Recorded data.

──────────────────────────────

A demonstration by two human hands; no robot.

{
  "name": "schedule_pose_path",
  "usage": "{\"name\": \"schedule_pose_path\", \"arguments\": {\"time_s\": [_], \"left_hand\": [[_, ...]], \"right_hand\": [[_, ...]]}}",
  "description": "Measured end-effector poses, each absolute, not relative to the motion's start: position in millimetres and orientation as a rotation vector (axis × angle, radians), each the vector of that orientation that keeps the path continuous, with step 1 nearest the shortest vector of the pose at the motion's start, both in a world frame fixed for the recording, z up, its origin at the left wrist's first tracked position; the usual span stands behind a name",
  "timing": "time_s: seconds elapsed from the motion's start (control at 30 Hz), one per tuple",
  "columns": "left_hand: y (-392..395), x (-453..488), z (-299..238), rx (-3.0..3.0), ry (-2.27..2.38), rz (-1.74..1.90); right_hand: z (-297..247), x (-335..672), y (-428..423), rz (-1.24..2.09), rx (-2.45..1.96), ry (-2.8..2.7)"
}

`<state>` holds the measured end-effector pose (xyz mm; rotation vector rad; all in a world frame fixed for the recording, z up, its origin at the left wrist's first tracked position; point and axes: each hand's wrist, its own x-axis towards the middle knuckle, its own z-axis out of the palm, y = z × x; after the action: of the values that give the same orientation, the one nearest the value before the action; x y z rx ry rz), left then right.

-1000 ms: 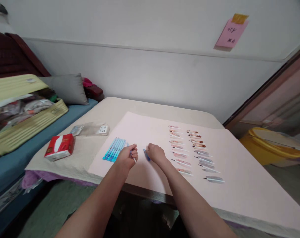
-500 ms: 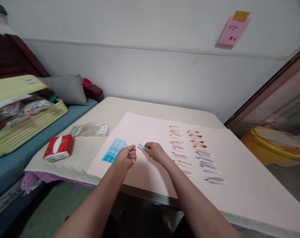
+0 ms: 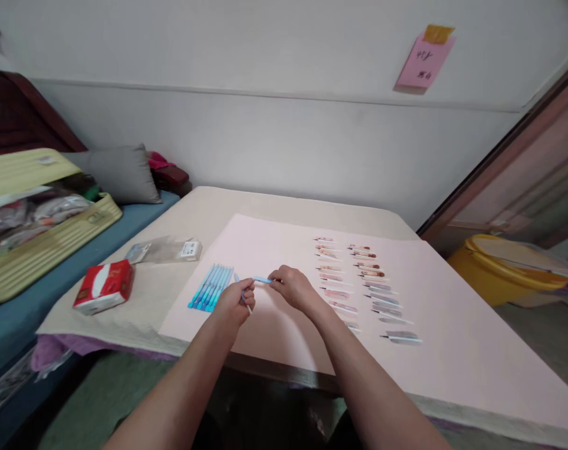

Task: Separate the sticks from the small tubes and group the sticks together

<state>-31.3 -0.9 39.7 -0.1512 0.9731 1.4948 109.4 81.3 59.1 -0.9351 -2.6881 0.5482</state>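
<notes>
Both my hands meet over the pink sheet on the table. A light-blue pen piece spans the gap between them. The fingers of my right hand pinch its right end. At its left end are the closed fingertips of my left hand, which also hold a blue pen part with a thin white end sticking out below. The left palm's contents are partly hidden. Just left of that hand lies a row of several blue pens, side by side.
To the right, two columns of patterned pen barrels with thin white refills lie on the sheet. A red tissue pack and a clear plastic bag are at the left. A yellow bin stands beyond the table's right side.
My right hand has moved slightly left, bringing the light-blue pen piece up to my left fingertips. The gap between them has closed. The view has shifted a little.
</notes>
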Motion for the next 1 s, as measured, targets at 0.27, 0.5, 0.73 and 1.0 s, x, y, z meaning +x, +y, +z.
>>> {"name": "schedule_pose_path", "arguments": {"time_s": [0.27, 0.5, 0.73, 1.0], "left_hand": [[0, -32, 38, -0.127, 0.998, 1.538], [-2, -29, 43, -0.134, 0.987, 1.547], [-1, -29, 42, -0.147, 0.969, 1.571], [-1, -28, 45, -0.146, 0.97, 1.567]], "right_hand": [[62, 104, 76, 0.536, -0.968, -2.705], [68, 104, 73, 0.483, -1.004, -2.698], [70, 103, 73, 0.463, -1.016, -2.727], [69, 103, 73, 0.459, -1.015, -2.723]]}}
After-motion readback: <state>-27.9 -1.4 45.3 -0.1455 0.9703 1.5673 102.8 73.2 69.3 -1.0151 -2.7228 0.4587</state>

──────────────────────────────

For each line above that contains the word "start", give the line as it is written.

Answer to the problem.
  "description": "Measured end-effector poses, each absolute, not relative to the motion's start: position in millimetres and orientation as a rotation vector (axis × angle, radians), each the vector of that orientation that keeps the path continuous, with step 1 nearest the shortest vector of the pose at the motion's start, both in a world frame fixed for the recording, z up, its origin at the left wrist's first tracked position; the usual span stands behind a name",
  "timing": "time_s: seconds elapsed from the motion's start (control at 30 Hz), one per tuple",

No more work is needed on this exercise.